**Provided material**
···
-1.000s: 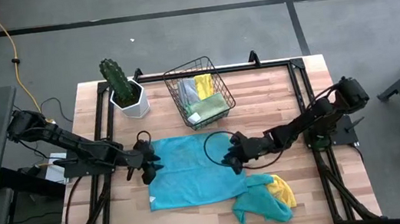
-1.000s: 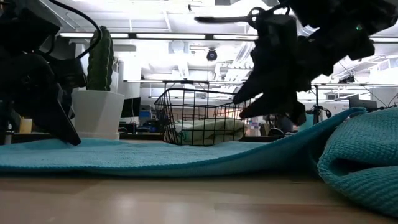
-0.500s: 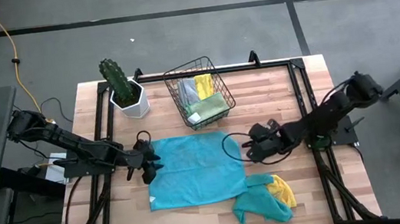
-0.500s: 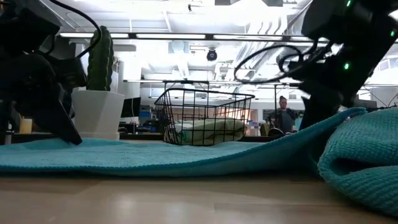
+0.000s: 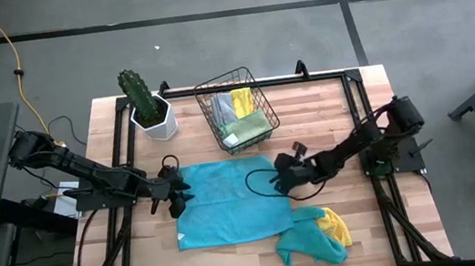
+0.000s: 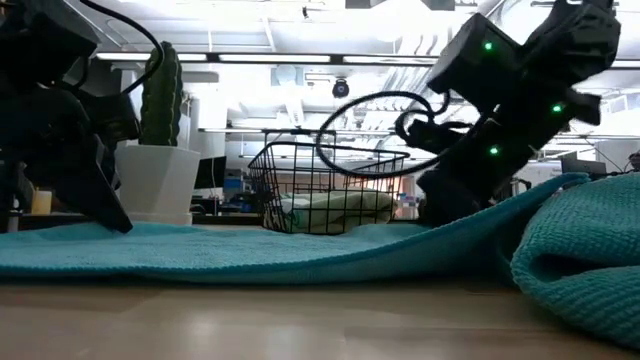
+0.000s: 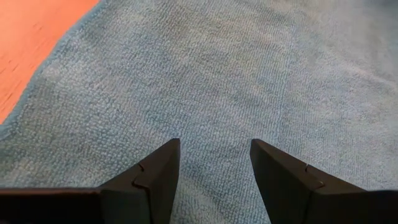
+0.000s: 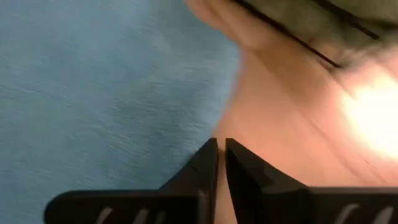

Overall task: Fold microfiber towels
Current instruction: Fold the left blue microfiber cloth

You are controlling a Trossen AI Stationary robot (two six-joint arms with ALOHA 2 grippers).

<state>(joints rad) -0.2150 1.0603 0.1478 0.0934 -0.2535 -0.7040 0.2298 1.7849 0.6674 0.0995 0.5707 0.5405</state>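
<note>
Teal towel (image 5: 228,201) lies spread flat on the worktop (image 5: 346,119). We note left gripper (image 5: 176,199) at its left edge, fingers (image 7: 155,177) wide over the pile; right gripper (image 5: 281,182) at its right edge, fingers (image 8: 202,165) nearly closed, empty. Soft, light, limp cloth: we judge corners the best hold.

The left arm reaches in low from the left side, its forearm stretched out and its wrist angled downward. The left hand (image 5: 177,196) points down with its two dark fingers (image 7: 155,180) spread apart. The right arm extends low from the right side, elbow raised near its base, a cable looping by its wrist. The right hand (image 5: 279,181) has its fingers (image 8: 202,165) drawn nearly together, only a thin slit between them.
</note>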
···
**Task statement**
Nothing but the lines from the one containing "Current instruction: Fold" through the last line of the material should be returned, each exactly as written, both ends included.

**Result of this task**
Current instruction: Fold the left blue microfiber cloth

You are controlling a Trossen AI Stationary robot (two six-joint arms with ALOHA 2 grippers).

<state>(joints rad) -0.2150 1.0603 0.1478 0.0934 -0.2535 -0.7040 0.2298 1.7849 0.6674 0.0995 0.5707 0.5405</state>
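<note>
Teal towel (image 5: 228,201) lies spread flat on the worktop (image 5: 346,119). We note left gripper (image 5: 176,199) at its left edge, fingers (image 7: 155,177) wide over the pile; right gripper (image 5: 281,182) at its right edge, fingers (image 8: 202,165) nearly closed, empty. Soft, light, limp cloth: we judge corners the best hold.

The left arm reaches in low from the left side, its forearm stretched out and its wrist angled downward. The left hand (image 5: 177,196) points down with its two dark fingers (image 7: 155,180) spread apart. The right arm extends low from the right side, elbow raised near its base, a cable looping by its wrist. The right hand (image 5: 279,181) has its fingers (image 8: 202,165) drawn nearly together, only a thin slit between them.
</note>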

What was asked for in the exercise is now done.